As my driver Jim told me before he was killed, the federal government has no limitations on its ability to spy on us, and no one has given them better reasons to do so than I have. Perhaps they know I’m the insider responsible for releasing information harmful to my business to the right-wing press. If the anti-cloners were to co-opt me to go on the record, I could become a considerable threat to the government’s hold on the burgeoning New Body industry. The feds may have been enthusiastically anticipating my attempt to take Mary Nell and Nellie off the premises, in defiance of the inflexible policy of the managing bureaucrats, knowing that this would give them the justification to ruin my r
eputation and to revoke what little power I have in my own company. Or worse—they could even prosecute me for kidnapping.
“What is it?” Savannah rests a hand on my shoulder from the back seat. “What’s bothering you?”
I turn to look into her eyes. “We’re going to have to take her back.”
“Who? Nellie?”
Careful to be certain Nellie appears oblivious to our conversation, I nod, and speak softly. “Like it or not, she’s government property.”
Savannah turns to gaze at the girls, who play on the floor of the limo. “What? Why?”

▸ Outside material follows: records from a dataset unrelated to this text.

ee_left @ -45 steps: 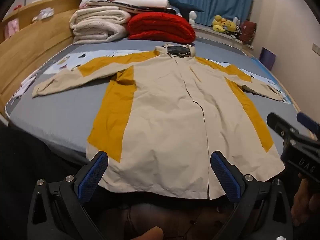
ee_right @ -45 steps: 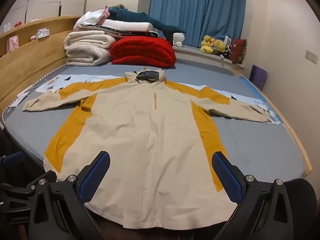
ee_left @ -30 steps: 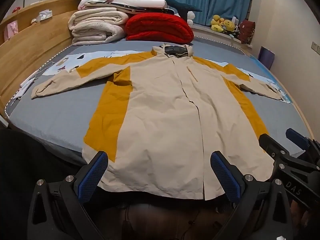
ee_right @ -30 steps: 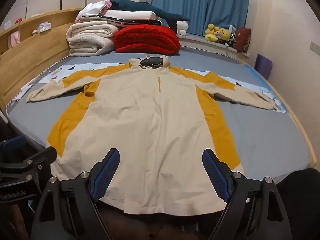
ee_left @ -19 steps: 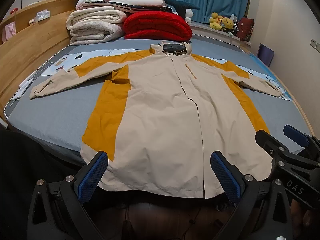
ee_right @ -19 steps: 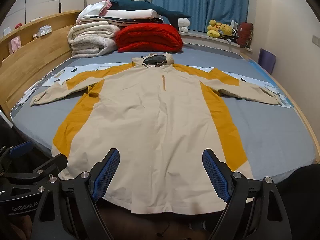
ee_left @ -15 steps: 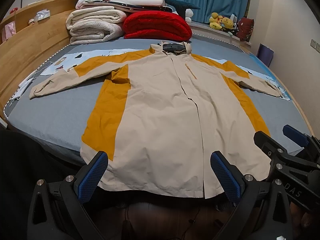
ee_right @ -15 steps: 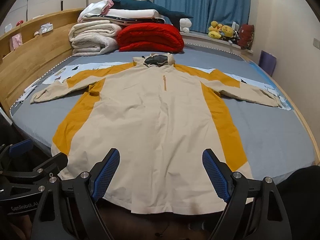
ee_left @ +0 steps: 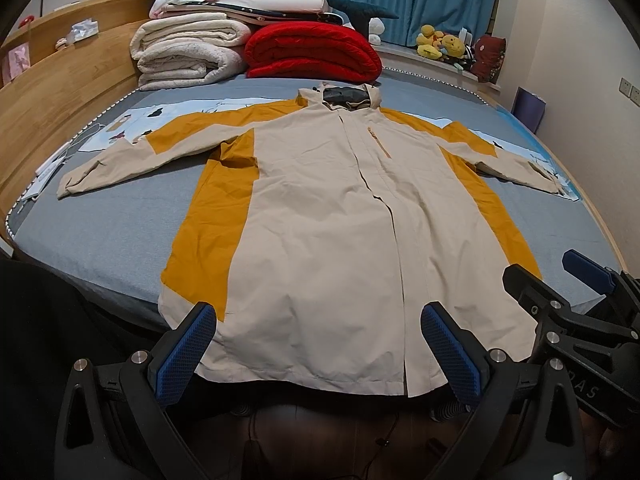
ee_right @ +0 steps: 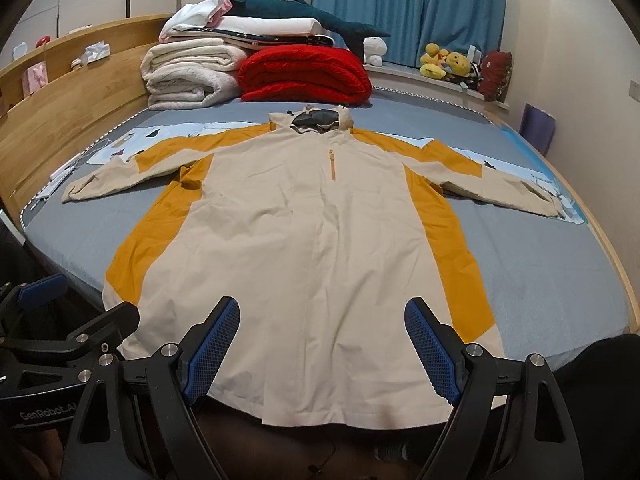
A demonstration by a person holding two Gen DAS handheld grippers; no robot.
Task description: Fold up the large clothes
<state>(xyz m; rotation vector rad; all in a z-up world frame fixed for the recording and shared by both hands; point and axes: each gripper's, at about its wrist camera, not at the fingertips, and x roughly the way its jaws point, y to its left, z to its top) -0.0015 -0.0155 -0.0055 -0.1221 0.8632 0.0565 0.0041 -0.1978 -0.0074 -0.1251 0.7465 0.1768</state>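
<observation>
Jacket (ee_left: 320,240) lay flat, unfolded, hem at the bed's (ee_left: 100,236) near edge; the right gripper (ee_right: 322,344) had narrowed slightly yet both grippers' fingers stayed open, left gripper (ee_left: 318,350) unmoved, folding unstarted.

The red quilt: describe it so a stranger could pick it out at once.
Start at the grey bed and look past the hood of the beige and mustard jacket toward the wooden headboard. The red quilt lies folded there, right of the stacked cream blankets. It is the only bright red bundle in that pile.
</observation>
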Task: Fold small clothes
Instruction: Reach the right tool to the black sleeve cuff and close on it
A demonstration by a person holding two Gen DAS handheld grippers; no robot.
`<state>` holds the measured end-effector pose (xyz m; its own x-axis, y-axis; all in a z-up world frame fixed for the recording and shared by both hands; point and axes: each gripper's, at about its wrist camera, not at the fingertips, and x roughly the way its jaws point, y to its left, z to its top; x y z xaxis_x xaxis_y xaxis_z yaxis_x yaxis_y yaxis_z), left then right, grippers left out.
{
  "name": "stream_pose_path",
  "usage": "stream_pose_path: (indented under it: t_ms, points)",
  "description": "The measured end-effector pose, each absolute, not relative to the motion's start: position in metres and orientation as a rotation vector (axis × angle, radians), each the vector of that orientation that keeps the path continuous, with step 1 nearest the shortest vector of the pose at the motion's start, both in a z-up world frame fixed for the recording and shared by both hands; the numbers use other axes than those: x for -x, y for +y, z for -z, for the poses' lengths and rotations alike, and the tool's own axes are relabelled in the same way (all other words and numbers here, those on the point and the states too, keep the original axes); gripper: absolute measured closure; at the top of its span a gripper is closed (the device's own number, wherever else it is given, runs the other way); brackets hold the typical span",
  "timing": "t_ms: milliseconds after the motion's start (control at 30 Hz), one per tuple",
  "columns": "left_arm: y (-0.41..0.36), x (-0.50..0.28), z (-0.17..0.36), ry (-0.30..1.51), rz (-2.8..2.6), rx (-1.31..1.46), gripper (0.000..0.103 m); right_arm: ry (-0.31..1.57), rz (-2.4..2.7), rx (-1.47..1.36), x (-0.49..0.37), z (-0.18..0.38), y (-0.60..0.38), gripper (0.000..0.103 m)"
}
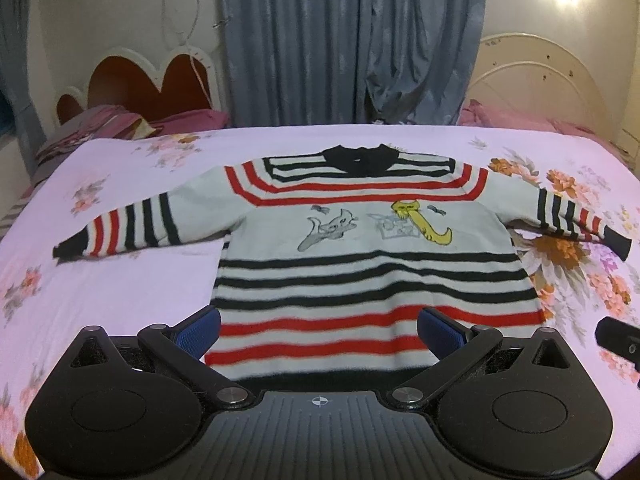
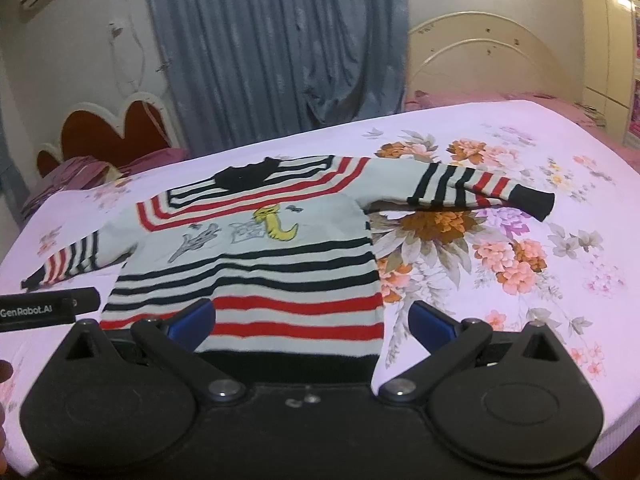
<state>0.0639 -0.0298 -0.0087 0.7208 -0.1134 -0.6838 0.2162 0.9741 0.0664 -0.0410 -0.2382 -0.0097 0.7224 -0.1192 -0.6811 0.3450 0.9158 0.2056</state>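
Observation:
A small white sweater (image 1: 360,248) with black and red stripes and cartoon figures lies flat, front up, on the bed, both sleeves spread out sideways. It also shows in the right wrist view (image 2: 256,264). My left gripper (image 1: 319,330) is open and empty, hovering over the sweater's bottom hem with its blue pads (image 1: 200,330) apart. My right gripper (image 2: 312,320) is open and empty above the hem's right corner. The right gripper's tip (image 1: 618,338) shows at the right edge of the left wrist view, and the left gripper's body (image 2: 44,308) at the left of the right wrist view.
The bed has a pink floral sheet (image 2: 500,240). Behind it hang blue curtains (image 1: 352,40), with a red heart-shaped headboard (image 1: 148,80) and pillows at left and a cream headboard (image 1: 540,80) at right. The bed's near edge (image 2: 592,436) is just below the right gripper.

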Motion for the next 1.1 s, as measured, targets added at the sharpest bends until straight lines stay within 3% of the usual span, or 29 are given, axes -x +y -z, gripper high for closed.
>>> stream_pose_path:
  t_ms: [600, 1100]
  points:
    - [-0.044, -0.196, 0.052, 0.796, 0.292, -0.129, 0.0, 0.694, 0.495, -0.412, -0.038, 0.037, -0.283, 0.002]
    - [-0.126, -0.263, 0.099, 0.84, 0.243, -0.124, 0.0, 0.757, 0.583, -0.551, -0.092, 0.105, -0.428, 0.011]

“Sharon Molla was right. There are proper channels for this, for, um, for getting exceptions to the protocol. The feds have every alternative covered. They protect their investments. The bureaucrats are not just going to let me walk away with her.” I glance at Mary Nell in the rearview. “Not unless they have Mary Nell as contractually agreed upon. I worry that, uh . . . ”
“What?”
“How can we hide from, from”—I look toward the sky—“from the feds? You know the power they have, to snoop, to spy? I worry that they know what I’ve done and they’ve let me do it to, uh, you know. To justify getting rid of me.”
Morgan glances at the dash. “But your cloak’s on.”
I see the white light on the dash, letting me know my vehicle’s digital cloak (identification blocker) is functioning to conceal the identification of those with electronic devices inside the car. It’s true, this is the best technology in the world for remaining digitally in cognito. “But we are talking about the federal government, Morgan. No technology like this can be sold without a license, and that license is granted by who? The feds. They wouldn’t allow the public to access it if they didn’t have the means to bypass it.”
Nellie rises and comes to stand in the front of the cabin beside me. “But I belong to you now.” Her pleasant features are now strained and gloomy. Her pink cheeks appear to fade to gray right before my eyes. “They can’t take me back, right? I belong to you.”
“Nellie, do you really know what I’m talking about?”
“I can play with Mary Nell and listen at the same time. I’m a very good listener.”